* _Work item_
Once you reach the line containing "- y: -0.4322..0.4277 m" in the data below, restate each line word for word up to and including the one containing "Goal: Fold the".

* _Data in this exercise_
_ _ _ _

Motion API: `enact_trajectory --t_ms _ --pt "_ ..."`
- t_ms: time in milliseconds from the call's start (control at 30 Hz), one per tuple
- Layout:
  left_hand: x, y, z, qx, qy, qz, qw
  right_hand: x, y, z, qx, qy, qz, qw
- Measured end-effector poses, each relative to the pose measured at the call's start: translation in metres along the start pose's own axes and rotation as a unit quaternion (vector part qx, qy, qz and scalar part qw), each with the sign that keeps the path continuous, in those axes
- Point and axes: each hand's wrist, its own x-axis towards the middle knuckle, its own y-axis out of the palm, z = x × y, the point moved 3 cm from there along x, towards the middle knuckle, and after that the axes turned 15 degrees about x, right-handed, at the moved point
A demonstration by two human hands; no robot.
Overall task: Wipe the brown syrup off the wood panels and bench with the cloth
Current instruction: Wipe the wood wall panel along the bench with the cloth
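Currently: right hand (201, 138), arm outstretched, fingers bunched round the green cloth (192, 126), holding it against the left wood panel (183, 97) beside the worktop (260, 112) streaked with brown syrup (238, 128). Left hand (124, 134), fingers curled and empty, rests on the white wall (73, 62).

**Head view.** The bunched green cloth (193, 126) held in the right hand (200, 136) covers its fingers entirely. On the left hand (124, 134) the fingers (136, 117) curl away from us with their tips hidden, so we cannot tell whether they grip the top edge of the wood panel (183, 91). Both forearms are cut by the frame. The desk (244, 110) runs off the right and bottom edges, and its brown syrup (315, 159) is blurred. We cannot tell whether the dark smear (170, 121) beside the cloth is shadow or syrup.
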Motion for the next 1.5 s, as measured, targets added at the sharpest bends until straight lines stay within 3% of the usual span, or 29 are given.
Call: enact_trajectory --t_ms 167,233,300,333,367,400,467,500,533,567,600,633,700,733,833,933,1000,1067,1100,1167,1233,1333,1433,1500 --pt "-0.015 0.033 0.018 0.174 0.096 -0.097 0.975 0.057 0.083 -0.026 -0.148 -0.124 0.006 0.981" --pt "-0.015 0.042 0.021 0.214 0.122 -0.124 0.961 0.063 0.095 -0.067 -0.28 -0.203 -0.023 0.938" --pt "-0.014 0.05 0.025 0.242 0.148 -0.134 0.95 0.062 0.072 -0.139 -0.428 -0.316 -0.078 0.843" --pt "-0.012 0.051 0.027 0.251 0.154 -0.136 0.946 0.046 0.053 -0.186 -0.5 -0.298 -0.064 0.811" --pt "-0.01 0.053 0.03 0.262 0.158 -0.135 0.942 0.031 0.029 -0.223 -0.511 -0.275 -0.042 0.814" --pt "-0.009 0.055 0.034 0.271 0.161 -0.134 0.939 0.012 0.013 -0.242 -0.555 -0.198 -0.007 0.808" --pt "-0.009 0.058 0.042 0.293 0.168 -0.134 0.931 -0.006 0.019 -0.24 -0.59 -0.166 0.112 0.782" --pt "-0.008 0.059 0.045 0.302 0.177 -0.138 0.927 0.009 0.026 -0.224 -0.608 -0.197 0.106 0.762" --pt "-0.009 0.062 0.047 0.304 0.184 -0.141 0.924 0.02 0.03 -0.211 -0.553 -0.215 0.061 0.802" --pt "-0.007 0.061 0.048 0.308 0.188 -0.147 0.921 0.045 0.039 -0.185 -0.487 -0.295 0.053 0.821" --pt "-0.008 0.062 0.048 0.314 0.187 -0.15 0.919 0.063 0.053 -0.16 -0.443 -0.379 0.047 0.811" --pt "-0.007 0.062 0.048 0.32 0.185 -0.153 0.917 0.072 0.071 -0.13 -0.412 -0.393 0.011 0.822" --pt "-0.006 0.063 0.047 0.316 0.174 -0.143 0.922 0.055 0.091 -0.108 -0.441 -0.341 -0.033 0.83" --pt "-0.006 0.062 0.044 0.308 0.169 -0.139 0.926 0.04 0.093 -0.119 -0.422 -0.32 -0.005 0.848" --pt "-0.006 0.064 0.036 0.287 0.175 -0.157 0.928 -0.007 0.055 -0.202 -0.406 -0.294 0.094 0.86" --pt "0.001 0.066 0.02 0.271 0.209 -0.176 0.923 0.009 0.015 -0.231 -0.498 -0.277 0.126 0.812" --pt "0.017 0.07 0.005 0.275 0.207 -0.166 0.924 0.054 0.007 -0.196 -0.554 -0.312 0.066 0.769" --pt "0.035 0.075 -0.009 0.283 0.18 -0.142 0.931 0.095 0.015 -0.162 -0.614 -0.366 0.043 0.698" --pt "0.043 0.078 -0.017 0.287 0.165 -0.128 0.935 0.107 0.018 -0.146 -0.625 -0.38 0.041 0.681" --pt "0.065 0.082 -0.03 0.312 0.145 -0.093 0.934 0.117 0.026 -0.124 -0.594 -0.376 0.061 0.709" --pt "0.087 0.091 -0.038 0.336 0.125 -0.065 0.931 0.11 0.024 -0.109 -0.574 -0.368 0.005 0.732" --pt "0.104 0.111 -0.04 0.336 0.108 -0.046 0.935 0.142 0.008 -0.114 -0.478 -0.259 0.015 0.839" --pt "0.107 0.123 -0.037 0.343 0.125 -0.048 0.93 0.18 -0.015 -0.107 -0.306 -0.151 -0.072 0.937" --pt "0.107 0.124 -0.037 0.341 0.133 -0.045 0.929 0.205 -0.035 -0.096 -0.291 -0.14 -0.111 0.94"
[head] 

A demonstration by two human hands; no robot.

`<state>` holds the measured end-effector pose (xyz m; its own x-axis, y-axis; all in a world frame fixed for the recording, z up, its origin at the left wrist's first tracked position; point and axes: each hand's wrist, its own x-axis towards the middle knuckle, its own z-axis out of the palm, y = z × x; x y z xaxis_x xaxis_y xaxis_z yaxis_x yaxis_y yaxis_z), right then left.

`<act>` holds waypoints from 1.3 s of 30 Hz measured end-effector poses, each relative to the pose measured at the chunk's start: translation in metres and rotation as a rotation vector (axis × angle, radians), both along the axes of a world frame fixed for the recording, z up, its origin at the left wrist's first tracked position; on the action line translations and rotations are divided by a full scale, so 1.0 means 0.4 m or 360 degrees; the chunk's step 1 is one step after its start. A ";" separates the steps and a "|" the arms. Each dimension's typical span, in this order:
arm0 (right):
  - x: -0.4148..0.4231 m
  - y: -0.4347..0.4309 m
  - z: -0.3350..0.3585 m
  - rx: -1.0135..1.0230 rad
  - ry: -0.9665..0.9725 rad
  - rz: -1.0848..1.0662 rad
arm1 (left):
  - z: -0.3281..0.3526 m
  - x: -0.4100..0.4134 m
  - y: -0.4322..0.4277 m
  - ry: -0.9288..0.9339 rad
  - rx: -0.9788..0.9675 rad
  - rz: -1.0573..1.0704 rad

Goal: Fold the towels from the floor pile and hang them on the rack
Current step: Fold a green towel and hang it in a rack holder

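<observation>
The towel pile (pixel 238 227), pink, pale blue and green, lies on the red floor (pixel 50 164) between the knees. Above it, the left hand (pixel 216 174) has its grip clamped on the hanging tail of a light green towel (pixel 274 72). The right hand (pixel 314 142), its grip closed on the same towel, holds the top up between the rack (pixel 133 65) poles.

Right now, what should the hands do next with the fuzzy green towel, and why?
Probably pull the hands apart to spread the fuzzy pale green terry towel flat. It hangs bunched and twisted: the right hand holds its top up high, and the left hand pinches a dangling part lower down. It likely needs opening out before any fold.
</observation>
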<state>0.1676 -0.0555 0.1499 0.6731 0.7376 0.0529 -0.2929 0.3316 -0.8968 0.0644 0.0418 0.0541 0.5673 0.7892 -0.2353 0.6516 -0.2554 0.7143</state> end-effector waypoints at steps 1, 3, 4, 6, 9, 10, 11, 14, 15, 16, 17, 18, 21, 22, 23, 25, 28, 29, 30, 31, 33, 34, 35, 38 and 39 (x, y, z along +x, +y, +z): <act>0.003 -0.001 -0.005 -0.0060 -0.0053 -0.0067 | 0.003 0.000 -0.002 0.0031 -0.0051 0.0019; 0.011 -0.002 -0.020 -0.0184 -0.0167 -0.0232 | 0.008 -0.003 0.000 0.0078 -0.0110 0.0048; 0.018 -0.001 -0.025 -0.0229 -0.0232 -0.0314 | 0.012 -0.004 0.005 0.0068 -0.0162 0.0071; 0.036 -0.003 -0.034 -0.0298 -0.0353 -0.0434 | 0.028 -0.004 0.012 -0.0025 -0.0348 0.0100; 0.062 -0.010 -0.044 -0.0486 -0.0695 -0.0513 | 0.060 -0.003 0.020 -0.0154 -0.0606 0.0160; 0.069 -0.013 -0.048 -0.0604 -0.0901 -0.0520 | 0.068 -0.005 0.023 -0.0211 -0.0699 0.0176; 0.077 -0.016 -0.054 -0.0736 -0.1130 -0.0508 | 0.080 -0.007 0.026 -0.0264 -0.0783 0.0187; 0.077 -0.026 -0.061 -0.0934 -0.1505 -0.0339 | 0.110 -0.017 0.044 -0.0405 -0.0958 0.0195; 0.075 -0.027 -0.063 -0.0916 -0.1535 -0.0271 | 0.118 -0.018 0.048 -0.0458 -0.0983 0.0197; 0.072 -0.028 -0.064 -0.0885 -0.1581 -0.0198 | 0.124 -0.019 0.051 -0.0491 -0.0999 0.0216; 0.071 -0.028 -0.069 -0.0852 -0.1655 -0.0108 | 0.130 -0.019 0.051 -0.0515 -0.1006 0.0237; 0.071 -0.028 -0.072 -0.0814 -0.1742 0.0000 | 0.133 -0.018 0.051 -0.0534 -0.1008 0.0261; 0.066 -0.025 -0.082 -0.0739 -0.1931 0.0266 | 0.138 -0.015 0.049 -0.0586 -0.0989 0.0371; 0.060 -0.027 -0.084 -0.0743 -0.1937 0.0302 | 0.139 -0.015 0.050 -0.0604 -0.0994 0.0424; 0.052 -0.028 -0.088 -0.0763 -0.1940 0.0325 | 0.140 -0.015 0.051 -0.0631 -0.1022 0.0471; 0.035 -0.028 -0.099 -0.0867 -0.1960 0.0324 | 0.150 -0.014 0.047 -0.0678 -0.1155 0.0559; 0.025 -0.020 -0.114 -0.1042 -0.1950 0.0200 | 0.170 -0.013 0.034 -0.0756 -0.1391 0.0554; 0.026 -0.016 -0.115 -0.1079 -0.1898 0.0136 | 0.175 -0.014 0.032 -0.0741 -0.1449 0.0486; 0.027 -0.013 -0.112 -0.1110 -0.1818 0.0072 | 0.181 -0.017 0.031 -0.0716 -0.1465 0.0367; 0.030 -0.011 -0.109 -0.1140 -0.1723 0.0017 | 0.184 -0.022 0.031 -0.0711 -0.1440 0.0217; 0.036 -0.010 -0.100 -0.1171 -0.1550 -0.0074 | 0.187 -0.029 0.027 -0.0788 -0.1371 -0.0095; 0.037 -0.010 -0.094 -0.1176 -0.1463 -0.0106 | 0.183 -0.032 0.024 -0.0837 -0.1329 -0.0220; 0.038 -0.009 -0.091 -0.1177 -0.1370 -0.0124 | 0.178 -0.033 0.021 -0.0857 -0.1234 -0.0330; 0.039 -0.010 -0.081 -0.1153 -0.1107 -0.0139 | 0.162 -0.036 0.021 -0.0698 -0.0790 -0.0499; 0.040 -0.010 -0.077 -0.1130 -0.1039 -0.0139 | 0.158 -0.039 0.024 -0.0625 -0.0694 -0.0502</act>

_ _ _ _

* _Solution_
  - y: -0.4322..0.4277 m
  - ry: -0.9288..0.9339 rad
  - rx: -0.9788..0.9675 rad
  - rz: -1.0573..1.0704 rad

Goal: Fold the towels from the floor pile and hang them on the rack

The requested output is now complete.